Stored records

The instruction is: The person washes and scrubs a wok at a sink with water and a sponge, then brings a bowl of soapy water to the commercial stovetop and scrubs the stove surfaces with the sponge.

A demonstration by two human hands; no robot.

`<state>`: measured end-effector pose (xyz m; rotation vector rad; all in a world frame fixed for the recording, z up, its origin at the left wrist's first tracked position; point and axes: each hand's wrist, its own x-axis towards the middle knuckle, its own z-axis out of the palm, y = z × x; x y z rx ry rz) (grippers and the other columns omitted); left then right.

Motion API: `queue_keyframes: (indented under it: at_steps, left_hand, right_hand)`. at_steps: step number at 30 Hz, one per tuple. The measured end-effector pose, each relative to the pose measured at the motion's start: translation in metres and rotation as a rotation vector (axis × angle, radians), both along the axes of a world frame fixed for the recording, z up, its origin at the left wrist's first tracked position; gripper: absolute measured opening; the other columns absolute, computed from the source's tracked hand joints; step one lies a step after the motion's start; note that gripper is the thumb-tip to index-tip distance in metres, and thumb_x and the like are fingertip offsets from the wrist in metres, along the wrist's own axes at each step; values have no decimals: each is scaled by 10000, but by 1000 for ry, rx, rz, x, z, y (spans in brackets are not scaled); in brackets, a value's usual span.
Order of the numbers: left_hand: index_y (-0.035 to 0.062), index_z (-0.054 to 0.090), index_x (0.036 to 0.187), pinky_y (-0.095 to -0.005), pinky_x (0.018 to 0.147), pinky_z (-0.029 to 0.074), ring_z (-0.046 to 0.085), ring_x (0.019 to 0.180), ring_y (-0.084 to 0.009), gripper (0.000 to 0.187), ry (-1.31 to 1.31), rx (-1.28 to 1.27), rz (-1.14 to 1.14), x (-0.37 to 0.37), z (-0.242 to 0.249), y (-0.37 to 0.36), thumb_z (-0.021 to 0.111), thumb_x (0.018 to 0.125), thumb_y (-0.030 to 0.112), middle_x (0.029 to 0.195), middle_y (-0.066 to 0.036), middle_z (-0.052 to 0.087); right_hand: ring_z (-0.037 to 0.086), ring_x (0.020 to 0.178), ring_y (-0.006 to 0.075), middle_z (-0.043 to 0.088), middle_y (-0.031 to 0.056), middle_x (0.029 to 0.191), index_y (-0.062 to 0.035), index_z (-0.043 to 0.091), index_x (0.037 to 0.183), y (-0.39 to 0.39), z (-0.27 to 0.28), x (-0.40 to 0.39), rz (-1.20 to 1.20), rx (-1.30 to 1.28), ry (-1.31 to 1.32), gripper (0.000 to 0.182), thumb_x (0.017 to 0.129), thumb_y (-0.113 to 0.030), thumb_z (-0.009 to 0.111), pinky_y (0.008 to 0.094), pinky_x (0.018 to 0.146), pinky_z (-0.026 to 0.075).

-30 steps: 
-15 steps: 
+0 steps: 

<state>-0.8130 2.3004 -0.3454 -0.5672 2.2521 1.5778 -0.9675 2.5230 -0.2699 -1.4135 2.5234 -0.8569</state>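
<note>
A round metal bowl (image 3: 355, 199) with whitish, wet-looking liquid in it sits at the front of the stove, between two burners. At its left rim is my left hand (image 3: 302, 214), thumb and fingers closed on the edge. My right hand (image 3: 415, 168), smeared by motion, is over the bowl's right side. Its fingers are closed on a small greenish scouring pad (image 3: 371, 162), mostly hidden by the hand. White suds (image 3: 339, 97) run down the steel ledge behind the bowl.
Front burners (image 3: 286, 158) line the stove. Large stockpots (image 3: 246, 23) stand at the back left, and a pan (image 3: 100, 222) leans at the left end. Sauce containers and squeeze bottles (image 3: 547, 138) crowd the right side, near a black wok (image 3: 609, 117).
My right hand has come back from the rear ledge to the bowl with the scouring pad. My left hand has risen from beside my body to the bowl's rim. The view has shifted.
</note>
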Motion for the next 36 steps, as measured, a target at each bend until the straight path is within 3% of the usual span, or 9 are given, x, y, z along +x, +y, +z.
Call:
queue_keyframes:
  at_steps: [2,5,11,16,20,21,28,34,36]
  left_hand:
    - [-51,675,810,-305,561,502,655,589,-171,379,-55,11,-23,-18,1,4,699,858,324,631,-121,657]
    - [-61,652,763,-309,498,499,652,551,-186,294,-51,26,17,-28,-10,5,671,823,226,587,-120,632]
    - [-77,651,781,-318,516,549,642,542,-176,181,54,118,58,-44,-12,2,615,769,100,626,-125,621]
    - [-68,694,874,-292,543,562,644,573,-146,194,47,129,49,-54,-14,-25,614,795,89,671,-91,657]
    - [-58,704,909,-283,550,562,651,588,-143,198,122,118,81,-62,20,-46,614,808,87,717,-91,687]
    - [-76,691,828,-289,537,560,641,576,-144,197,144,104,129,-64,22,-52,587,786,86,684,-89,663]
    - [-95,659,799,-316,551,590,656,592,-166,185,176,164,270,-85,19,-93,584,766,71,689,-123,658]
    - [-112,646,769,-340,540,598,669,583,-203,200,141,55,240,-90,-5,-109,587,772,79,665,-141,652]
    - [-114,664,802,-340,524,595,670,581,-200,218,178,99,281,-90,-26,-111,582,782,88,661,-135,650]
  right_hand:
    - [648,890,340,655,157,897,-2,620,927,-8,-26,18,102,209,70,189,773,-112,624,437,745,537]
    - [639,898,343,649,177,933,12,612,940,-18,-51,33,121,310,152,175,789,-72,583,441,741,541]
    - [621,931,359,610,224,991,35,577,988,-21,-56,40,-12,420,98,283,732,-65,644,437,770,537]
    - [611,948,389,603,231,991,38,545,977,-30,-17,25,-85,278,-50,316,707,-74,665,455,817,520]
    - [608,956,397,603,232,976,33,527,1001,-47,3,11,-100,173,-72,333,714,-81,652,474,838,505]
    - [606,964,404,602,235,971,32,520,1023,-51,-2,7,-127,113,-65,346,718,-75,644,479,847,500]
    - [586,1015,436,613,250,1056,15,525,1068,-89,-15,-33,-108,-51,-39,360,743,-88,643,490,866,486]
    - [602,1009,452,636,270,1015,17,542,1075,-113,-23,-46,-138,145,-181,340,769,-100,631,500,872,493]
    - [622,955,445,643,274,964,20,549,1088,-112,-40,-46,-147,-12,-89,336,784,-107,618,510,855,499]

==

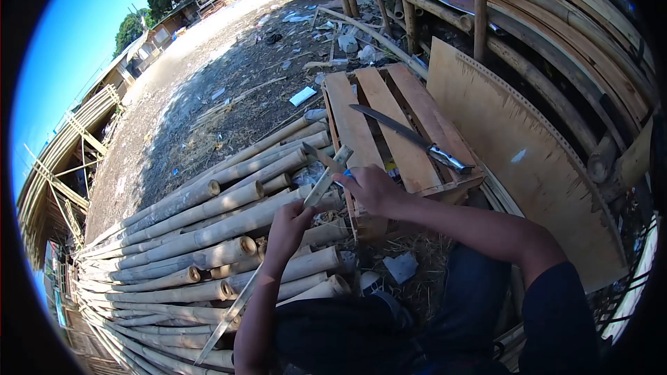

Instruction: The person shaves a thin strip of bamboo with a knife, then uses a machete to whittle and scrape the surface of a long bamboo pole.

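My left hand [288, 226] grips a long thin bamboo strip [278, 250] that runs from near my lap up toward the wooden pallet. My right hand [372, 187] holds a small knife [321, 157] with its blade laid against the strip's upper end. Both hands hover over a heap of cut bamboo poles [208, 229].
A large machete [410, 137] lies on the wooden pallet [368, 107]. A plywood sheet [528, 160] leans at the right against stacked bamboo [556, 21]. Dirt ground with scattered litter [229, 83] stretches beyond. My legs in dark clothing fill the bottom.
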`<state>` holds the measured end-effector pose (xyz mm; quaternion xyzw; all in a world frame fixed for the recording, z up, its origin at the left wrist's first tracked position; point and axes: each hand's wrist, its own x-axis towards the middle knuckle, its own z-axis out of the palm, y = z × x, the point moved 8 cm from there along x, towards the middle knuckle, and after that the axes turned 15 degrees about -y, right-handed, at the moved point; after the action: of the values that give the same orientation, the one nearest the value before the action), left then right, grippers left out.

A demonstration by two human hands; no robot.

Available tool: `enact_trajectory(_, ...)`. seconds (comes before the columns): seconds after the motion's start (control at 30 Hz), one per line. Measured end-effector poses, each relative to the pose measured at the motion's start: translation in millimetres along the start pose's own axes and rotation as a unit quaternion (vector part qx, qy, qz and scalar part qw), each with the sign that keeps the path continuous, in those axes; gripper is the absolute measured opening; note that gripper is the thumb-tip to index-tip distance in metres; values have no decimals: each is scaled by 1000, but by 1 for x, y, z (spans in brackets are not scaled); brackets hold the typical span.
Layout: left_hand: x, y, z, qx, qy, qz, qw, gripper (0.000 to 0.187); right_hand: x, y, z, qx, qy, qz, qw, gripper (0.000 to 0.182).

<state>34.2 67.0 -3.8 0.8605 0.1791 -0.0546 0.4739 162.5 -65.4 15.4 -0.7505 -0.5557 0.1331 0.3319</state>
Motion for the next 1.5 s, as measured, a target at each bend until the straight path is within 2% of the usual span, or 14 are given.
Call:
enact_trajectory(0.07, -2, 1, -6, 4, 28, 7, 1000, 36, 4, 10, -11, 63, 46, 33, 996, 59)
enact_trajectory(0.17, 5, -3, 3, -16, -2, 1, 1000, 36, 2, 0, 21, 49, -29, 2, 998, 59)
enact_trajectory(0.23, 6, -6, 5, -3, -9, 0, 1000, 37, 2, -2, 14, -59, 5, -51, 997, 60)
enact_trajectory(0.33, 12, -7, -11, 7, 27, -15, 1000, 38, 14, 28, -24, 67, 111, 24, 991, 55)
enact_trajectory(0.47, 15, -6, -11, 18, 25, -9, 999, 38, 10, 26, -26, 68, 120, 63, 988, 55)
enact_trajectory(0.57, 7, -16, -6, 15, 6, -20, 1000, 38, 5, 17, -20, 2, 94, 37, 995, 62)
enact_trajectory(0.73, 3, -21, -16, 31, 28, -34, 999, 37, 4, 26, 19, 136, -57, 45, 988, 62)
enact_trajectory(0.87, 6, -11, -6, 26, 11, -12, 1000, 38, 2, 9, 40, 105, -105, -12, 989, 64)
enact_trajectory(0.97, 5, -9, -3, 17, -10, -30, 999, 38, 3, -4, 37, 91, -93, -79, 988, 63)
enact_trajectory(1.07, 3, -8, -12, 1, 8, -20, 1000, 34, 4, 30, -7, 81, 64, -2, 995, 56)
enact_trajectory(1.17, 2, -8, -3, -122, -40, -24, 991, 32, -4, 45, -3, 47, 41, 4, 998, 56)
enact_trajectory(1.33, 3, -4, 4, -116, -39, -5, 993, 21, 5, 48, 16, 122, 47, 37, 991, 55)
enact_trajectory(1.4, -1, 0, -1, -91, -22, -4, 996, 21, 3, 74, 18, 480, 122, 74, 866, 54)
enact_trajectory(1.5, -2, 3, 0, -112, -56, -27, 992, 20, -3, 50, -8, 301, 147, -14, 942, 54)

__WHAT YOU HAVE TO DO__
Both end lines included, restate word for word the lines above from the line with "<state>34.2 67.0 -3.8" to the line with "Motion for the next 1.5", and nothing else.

__TASK RESPONSE__
<state>34.2 67.0 -3.8 0.8605 0.1791 -0.0546 0.4739 162.5 -65.4 15.4 -0.7505 -0.5557 0.1331 0.3319</state>
Motion for the next 1.5 s, as measured, a target at each bend until the straight path is within 2% of the usual span, or 14 are given.

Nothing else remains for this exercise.